## Statistical Modeling

In [21]:
import pandas as pd
import numpy as np
from sklearn.model_selection import train_test_split
import statsmodels.formula.api as smf
from sklearn.metrics import accuracy_score
from sklearn.linear_model import LinearRegression 
from sklearn.preprocessing import PolynomialFeatures
from sklearn.preprocessing import MinMaxScaler
from sklearn.model_selection import GridSearchCV
from sklearn.pipeline import make_pipeline

### Data cleaning

In [3]:
# a little more scrubbing
starting_data = pd.read_csv('cleanedData.csv')
selected = starting_data.drop(['Feet From Curb','Date First Observed'], axis = 1)
selected = selected.dropna()

In [4]:
small_df = selected.iloc[:,1:]

In [14]:
# throws error
#def convert_to_hours(x):
#    mid = int(len(x) / 2)
#    hrs = int(x[0:mid])
#    if (x[len(x) - 1] == 'P' or x[len(x) - 1] == 'A'):
 #       try:
  #          mins = float(x[mid:len(x) - 1])
   #     except ValueError:
     #       print ("error",ValueError,"on line",x)
    #    is_pm = x[len(x) - 1] == 'P'
    #else:
     #   mins = float(x[mid:len(x)])
      #  is_pm = False
   # if (is_pm):
    #    hrs = hrs + 12
    #return hrs

In [13]:
#small_df['Violation Time'] = small_df['Violation Time'].dropna().apply(lambda x: convert_to_hours(x))

### Adding Dummy Variables

In [5]:
one_hot = pd.get_dummies(small_df['Registration State'])
one_hot.columns = ['Reg_State_' + str(col) for col in one_hot.columns]

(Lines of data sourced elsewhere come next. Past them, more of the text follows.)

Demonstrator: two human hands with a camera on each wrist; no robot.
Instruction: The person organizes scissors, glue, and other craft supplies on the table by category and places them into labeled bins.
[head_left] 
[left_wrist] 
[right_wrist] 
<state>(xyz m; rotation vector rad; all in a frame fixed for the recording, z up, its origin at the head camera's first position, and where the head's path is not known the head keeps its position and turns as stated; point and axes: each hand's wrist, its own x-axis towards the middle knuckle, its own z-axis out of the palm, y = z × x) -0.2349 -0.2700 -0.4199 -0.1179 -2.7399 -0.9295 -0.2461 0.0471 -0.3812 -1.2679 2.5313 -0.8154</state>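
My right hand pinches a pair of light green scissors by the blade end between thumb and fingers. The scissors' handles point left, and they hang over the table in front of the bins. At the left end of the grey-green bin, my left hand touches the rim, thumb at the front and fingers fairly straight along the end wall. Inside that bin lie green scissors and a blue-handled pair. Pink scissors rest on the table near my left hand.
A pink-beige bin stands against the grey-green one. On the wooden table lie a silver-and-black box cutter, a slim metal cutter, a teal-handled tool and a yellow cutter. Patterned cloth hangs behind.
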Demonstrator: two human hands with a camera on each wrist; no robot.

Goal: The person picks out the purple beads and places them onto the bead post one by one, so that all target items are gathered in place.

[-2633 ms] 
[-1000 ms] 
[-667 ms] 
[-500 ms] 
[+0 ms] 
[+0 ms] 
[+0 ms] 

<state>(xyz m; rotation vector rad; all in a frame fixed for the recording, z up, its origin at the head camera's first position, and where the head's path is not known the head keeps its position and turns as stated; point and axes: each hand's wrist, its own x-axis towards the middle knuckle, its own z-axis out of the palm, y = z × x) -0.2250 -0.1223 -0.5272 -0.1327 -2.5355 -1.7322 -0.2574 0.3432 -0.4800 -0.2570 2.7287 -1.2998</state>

small_df.drop(columns=['Registration State'],inplace=True)

small_df = small_df.join(one_hot)

In [6]:
one_hot_pl_type = pd.get_dummies(small_df['Plate Type'])
one_hot_pl_type.columns = ['plate_type_' + str(col) for col in one_hot_pl_type.columns]

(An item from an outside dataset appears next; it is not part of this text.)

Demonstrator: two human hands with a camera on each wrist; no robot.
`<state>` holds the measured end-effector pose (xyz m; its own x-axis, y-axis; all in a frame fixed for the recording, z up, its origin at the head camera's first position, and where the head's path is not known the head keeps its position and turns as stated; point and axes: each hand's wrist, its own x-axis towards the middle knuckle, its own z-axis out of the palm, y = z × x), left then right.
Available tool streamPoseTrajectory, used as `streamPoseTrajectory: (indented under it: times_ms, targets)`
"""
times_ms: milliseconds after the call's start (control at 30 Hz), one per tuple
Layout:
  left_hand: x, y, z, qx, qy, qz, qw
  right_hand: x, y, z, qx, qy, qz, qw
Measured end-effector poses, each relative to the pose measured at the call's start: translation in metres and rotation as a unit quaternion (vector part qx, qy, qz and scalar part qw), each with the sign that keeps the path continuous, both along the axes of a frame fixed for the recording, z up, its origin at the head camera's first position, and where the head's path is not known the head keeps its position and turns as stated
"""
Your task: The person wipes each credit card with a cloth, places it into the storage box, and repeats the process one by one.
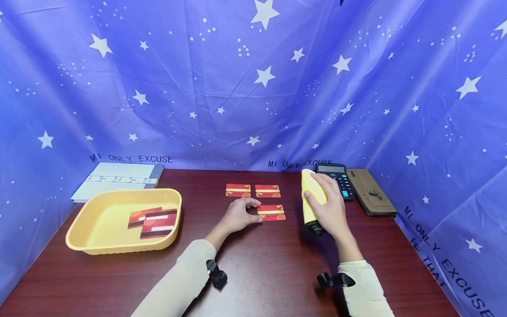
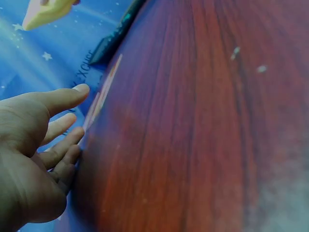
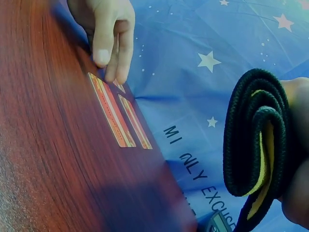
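Note:
My left hand (image 1: 238,215) is at the left edge of a red card with a yellow band (image 1: 271,212), thumb and fingers spread apart. In the left wrist view the thumb of that hand (image 2: 34,135) stands off from the fingers; whether they touch the card I cannot tell. Two similar cards lie side by side behind it, a left one (image 1: 238,190) and a right one (image 1: 267,190). Above the table, my right hand (image 1: 332,210) grips a folded yellow cloth (image 1: 313,193). The right wrist view shows the cloth's black-edged layers (image 3: 256,135) end-on.
On the left stands a yellow basin (image 1: 85,229) holding two red cards (image 1: 159,223) with dark stripes. A white and grey notebook (image 1: 119,176) lies behind it. A black calculator (image 1: 340,181) and a brown case (image 1: 371,191) lie at the back right, before a starry blue curtain (image 1: 222,88).

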<state>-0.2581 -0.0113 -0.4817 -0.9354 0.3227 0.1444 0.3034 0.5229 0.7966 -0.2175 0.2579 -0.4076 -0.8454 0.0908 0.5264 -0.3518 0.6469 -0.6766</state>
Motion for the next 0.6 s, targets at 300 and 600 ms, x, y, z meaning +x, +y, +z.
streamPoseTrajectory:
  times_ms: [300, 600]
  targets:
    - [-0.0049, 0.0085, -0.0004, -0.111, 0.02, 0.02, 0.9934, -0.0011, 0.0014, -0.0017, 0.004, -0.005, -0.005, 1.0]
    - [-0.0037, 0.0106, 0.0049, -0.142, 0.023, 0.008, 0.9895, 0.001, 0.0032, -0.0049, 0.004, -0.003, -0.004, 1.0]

small_df.drop(columns=['Plate Type'],inplace=True)

small_df = small_df.join(one_hot_pl_type)


In [7]:
one_hot_v_body_type = pd.get_dummies(small_df['Vehicle Body Type'])
one_hot_v_body_type.columns = ['v_body_type_' + str(col) for col in one_hot_v_body_type.columns]

small_df.drop(columns=['Vehicle Body Type'],inplace=True)

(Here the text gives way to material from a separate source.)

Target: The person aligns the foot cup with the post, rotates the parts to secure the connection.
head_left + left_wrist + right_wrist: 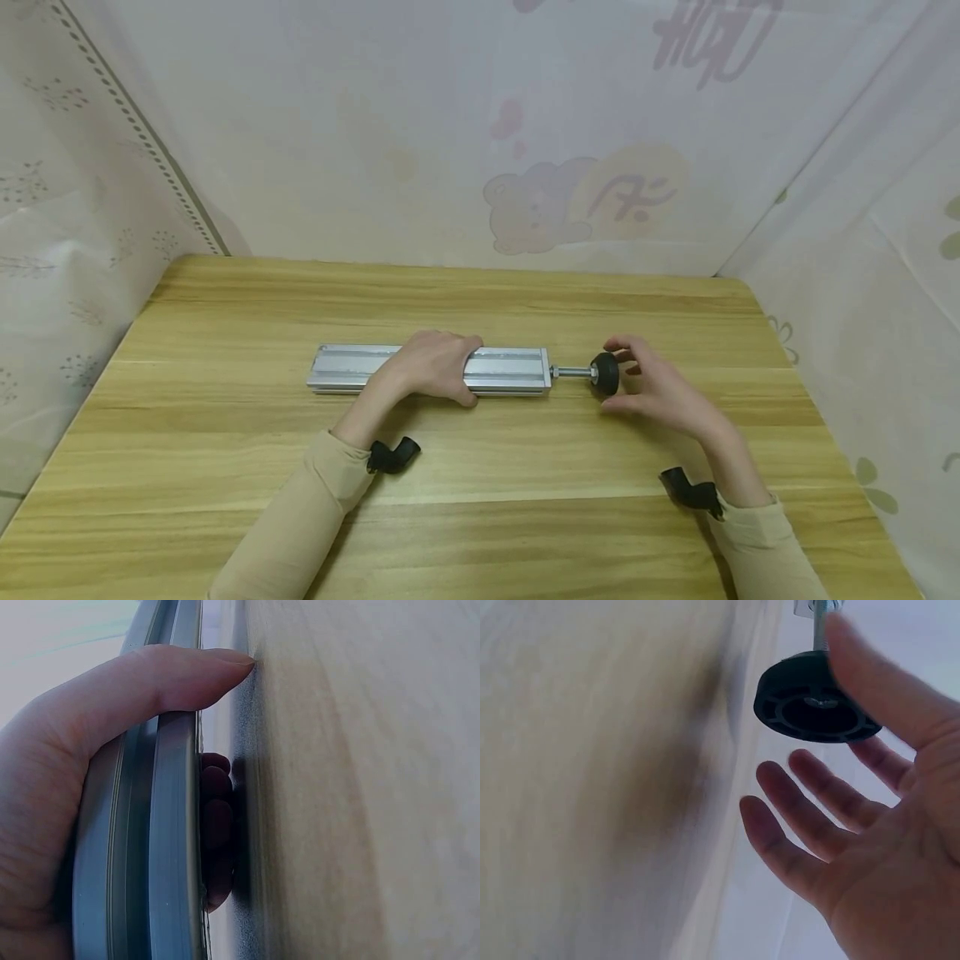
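A silver aluminium profile (510, 367) lies lengthwise across the wooden table, with a threaded rod (573, 372) and a black levelling foot (604, 374) at its right end. My left hand (433, 365) grips the profile near its middle, thumb over the near side and fingers over the far side. In the left wrist view, fingertips (217, 817) show in the narrow gap between profile and tabletop. Around the levelling foot, my right hand (652, 390) is spread, thumb on the near side and fingers on the far side. The right wrist view shows the foot's ribbed underside and loosely bent fingers (802, 817).
Each sleeve cuff carries a black curved wrist mount, the left one (393, 456) and the right one (688, 490) both over the tabletop (540, 517). Patterned pale cloth (360, 150) hangs behind the table and along both sides.
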Demonstrator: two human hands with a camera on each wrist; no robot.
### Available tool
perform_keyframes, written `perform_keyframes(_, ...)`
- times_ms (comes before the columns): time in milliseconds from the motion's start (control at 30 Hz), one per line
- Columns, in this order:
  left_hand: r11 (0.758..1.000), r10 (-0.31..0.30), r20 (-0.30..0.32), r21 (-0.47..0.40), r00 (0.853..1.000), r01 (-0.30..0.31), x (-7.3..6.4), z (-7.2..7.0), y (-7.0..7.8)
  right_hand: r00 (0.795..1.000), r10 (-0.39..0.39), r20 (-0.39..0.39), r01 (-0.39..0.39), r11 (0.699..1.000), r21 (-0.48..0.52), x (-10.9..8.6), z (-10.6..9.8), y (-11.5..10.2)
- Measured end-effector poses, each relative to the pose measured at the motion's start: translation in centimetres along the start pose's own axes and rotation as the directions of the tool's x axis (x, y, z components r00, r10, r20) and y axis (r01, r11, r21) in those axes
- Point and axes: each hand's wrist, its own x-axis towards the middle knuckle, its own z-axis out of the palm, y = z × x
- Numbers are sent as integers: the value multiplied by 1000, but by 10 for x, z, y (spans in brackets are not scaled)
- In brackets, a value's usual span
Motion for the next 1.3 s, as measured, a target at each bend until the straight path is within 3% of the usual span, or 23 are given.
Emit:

small_df = small_df.join(one_hot_v_body_type)

In [8]:
one_hot_v_make = pd.get_dummies(small_df['Vehicle Make'])
one_hot_v_make.columns = ['v_make_' + str(col) for col in one_hot_v_make.columns]

small_df.drop(columns=['Vehicle Make'],inplace=True)

small_df = small_df.join(one_hot_v_make)


In [9]:
one_hot_issuing_agency = pd.get_dummies(small_df['Issuing Agency'])
one_hot_issuing_agency.columns = ['issuing_agency_' + str(col) for col in one_hot_issuing_agency.columns]

small_df.drop(columns=['Issuing Agency'],inplace=True)

small_df = small_df.join(one_hot_issuing_agency)

In [10]:
one_hot_sub_div = pd.get_dummies(small_df['Sub Division'])
one_hot_sub_div.columns = ['sub_div_' + str(col) for col in one_hot_sub_div.columns]

small_df.drop(columns=['Sub Division'],inplace=True)

small_df = small_df.join(one_hot_sub_div)

In [11]:
one_hot_vio_cty = pd.get_dummies(small_df['Violation County'])
one_hot_vio_cty.columns = ['vio_cty_' + str(col) for col in one_hot_vio_cty.columns]

small_df.drop(columns=['Violation County'],inplace=True)

small_df = small_df.join(one_hot_vio_cty)

In [12]:
# throws error
#one_hot_street_name = pd.get_dummies(small_df['Street Name'])
#one_hot_street_name.columns = ['strt_name_' + str(col) for col in one_hot_street_name.columns]

#small_df.drop(columns=['Street Name'],inplace=True)

#small_df = small_df.join(one_hot_street_name)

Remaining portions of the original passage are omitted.